В нынешнем сезоне комедия дель арте стала театральным мейнстримом. Летом 2019 года во внутреннем дворике РАМТа Олег Долин выпустил “Зобеиду” по фьябе Карло Гоцци, осенью в Театре на Малой Бронной его эксперименты с итальянской комедией продолжила “Женщина-змея” того же драматурга. В “Электротеатре” вышла дилогия Бориса Юхананова “Пиноккио.  Лес” и “Пиноккио. Театр”, в которой и маски, изготовленные итальянским мастером, и персонажи комедии дель арте, и масочный стиль игры оказались существенным, хоть и не единственно важным элементом. Последним в этот ряд встроился “Lё Тартюф” Юрия Муравицкого в Театре на Таганке. Молодые режиссеры сегодня разными способами стремятся выйти за пределы психологического театра, этим и объясняется их настойчивый интерес к условной, масочной эстетике.

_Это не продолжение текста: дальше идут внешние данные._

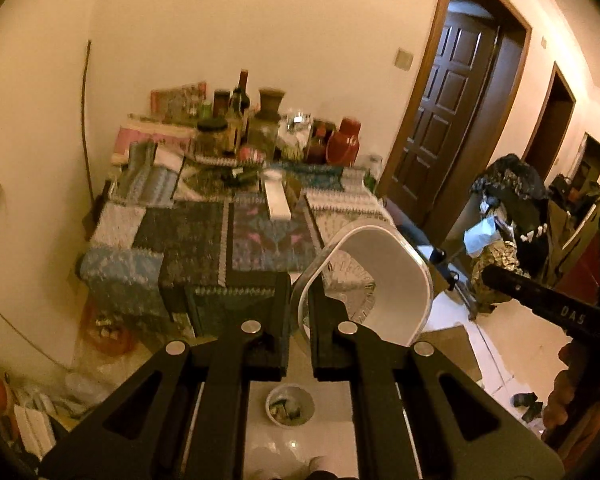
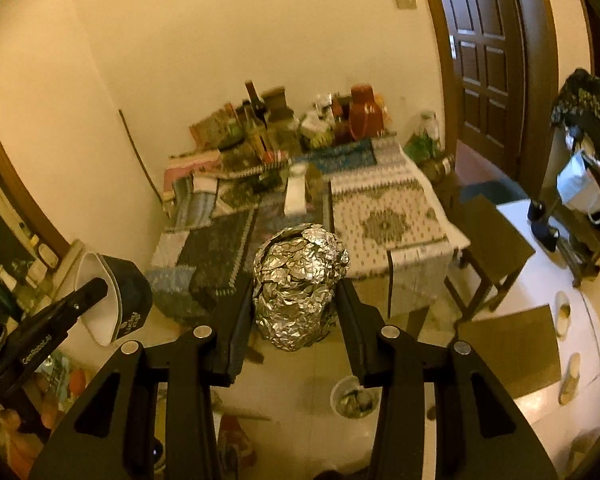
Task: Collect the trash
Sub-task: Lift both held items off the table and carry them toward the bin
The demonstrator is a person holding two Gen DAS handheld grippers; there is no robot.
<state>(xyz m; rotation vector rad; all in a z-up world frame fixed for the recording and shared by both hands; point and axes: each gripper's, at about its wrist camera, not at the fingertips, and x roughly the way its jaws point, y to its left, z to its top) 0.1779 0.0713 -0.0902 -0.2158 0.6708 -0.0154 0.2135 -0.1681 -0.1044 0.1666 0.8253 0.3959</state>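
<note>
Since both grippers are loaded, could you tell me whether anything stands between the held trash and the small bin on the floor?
Nothing visible does. The foil ball and paper cup hang above bare floor, with the open bin just below the fingers.

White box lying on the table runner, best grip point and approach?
Both grippers are full now. Once one is free: the white box is a long narrow block lying flat, its length running away from the cameras. Probably come down from above and pinch its two long sides at mid-length; the table around it looks bare enough for fingers.

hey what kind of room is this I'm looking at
Probably a lived-in home, likely a dining area: a cloth-covered table crowded with bottles and jars, a panelled wooden door, and a tiled floor.
</note>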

Сколько раз на российских подмостках приходилось видеть Мольера, утяжеленного по-чеховски подробными переживаниями. Но и комедийная легкость часто оборачивается шумом и суетой, в гуще которых стираются все нюансы. Юрий Муравицкий ставит “Тартюфа” как фарс с кровавым гиньолем в финале. Он тонко и безошибочно обнажает комедийные механизмы, лежащие в основе мольеровской пьесы и восходящие, как известно, к комедии дель арте. Столь острого по форме Мольера, к тому же стильного и зрелищного, очень не хватало нашей сцене. В то же время раздетая до костяка пьеса лишилась какого-то важного человеческого измерения. Все же “Тартюф” – комедия характеров, а не ранний и чисто фарсовый “Сганарель, мнимый рогоносец”. Фарсовый скелет в ней по-прежнему просвечивает, но есть еще чувства, взаимоотношения, а также длинные осмысленные монологи и содержательные споры. Всем этим режиссер жертвует, несмотря на то, что текст в классическом переводе Михаила Донского в спектакле сохранен полностью.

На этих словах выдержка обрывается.